Alors que l’inflation est au plus haut (+2,3% en juillet sur un an), le Premier ministre annonce dans le «JDD» que les pensions, les APL et les allocations familiales n’augmenteront, elles, que de +0,3%.
Le gouvernement a donc choisi : pour faire des économies en 2019, l’exécutif va geler certaines prestations sociales et les pensions de retraite. Dans un entretien au Journal du dimanche, le Premier ministre, Edouard Philippe, confirme ainsi une piste évoquée dans la presse ces derniers jours : si «aucune prestation sociale ne sera réduite», jure le chef du gouvernement, les APL, les allocations familiales et les pensions de retraite «progresseront de façon plus modérée», à peine +0,3% par an en 2019 et en 2020. De quoi pénaliser clairement certaines familles et retraités (déjà affectés par la hausse d’1,7 point de CSG en 2018) puisque le niveau de l’inflation en France est désormais très au-dessus de ce chiffre : en juillet, l’augmentation des prix a été de +2,3% sur un an.

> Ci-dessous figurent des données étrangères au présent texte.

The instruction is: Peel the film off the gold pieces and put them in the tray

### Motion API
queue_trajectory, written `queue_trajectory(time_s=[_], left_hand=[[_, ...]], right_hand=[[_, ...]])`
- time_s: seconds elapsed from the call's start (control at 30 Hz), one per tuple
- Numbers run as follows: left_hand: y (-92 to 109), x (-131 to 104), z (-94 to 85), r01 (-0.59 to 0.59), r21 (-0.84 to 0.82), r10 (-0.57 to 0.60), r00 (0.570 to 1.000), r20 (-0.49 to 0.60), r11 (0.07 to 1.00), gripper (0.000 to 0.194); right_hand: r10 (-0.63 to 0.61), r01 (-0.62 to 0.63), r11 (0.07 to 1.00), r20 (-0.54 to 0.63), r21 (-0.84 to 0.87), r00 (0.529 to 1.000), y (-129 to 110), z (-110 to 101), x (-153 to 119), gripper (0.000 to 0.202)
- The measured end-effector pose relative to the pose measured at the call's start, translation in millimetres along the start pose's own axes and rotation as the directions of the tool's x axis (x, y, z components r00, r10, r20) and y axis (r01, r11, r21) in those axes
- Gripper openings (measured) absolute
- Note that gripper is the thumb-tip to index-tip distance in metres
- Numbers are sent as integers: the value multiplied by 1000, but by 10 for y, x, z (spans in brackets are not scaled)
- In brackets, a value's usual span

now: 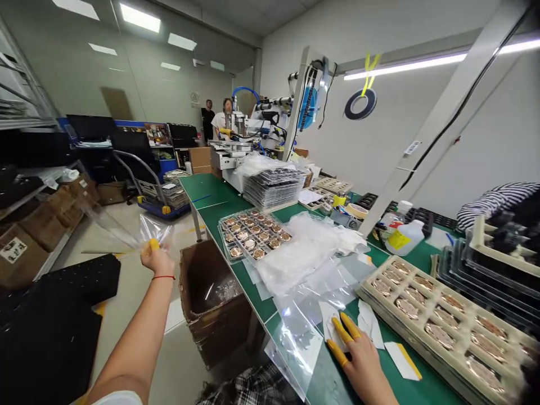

«Désindexation des retraites combinée à hausse de la CSG = 578 euros de perte de pouvoir d’achat par an pour un retraité qui a 1 300 euros de retraite par mois», a réagi dès samedi soir la présidente du groupe Nouvelle gauche à l’Assemblée, Valérie Rabault.
Certes, à quelques jours de la présentation d’un plan pauvreté repoussé après l’été, le gouvernement s’épargne une polémique en choisissant d’exclure de ce gel le RSA, la prime d’activité et les allocations handicapées : «certaines le seront même très significativement : la prime d’activité, le minimum vieillesse, l’allocation pour les adultes handicapés», précise même Philippe dans le JDD. Mais l’exécutif risque d’avoir beaucoup de mal, après avoir rendu en 2018 près de 5 milliards d’euros aux plus aisés en supprimant l’impôt de solidarité sur la fortune et mis en place une flat tax de 30% sur les revenus du capital, à expliquer qu’il faut désormais faire des économies sur les allocations et les retraites…
Retour des exonérations sur les heures sup
«Nous assumons une politique de transformation et de maîtrise des dépenses qui privilégie, je le redis, la rémunération de l’activité et qui rompt avec l’augmentation indifférenciée des allocations. C’est par le retour à l’activité et une meilleure rémunération du travail que notre pays sera plus prospère», se justifie le Premier ministre dans le JDD. Avec deux autres annonces pour appuyer cette ligne : un temps envisagée, l’idée de transférer les indemnités des premiers jours d’arrêt de travail aux employeurs (pour faire des économies à la Sécurité sociale) a finalement été abandonnée ; en revanche, la suppression des cotisations salariales sur les heures supplémentaires, fixée à 2020, est, elle, avancée à 2019.
«Pour une personne payée au smic, cette mesure représentera en moyenne plus de 200 euros supplémentaires par an, estime Edouard Philippe. Nous voulons que les Français puissent revenir vers le travail, que ce travail paie, et qu’il paie de mieux en mieux. C’est le sens de notre action». Fort partisan de cette mesure qui, un temps, avait disparu des textes budgétaires car coûteuse – 3 milliards d’euros par an selon l’Observatoire français des conjonctures économiques – le ministre de l’Action et des Comptes publics, Gérald Darmanin, s’est réjoui ce dimanche de l’avancement du projet.
Cela ne va pas aider le gouvernement à tenir les engagements budgétaires pris au printemps devant la Commission européenne (un déficit public maintenu à 2,4% du PIB en 2019). Avec une prévision de croissance révisée à 1,7% du PIB au lieu du 1,9% anticipé jusqu’ici pour l’an prochain, Philippe assume que le déficit public connaîtra «un rebond» en 2019 sans pour autant dévier de ses trajectoires de réduction de la dette, de baisse des prélèvements fiscaux et de la dépense publique (moins 4 points de PIB sur le quinquennat, soit 100 millions d’euros selon les calculs du rapporteur général du budget à l’Assemblée, le député LREM Joël Giraud).
Avec cette rentrée médiatique du Premier ministre, la droite ne manquera pas de marteler que le gouvernement ne va pas assez loin dans les économies et les suppressions de poste de fonctionnaires – Philippe en annonce 4 500 en 2019 et plus de 10 000 en 2020, loin des 50 000 dans la fonction publique d’Etat promis sur le quinquennat – et vise encore les retraités. A gauche, il sera facile de dénoncer des économies sur les plus modestes et les classes moyennes après avoir baissé les prélèvements des très aisés l’an passé. Bref, la bataille du budget est lancée.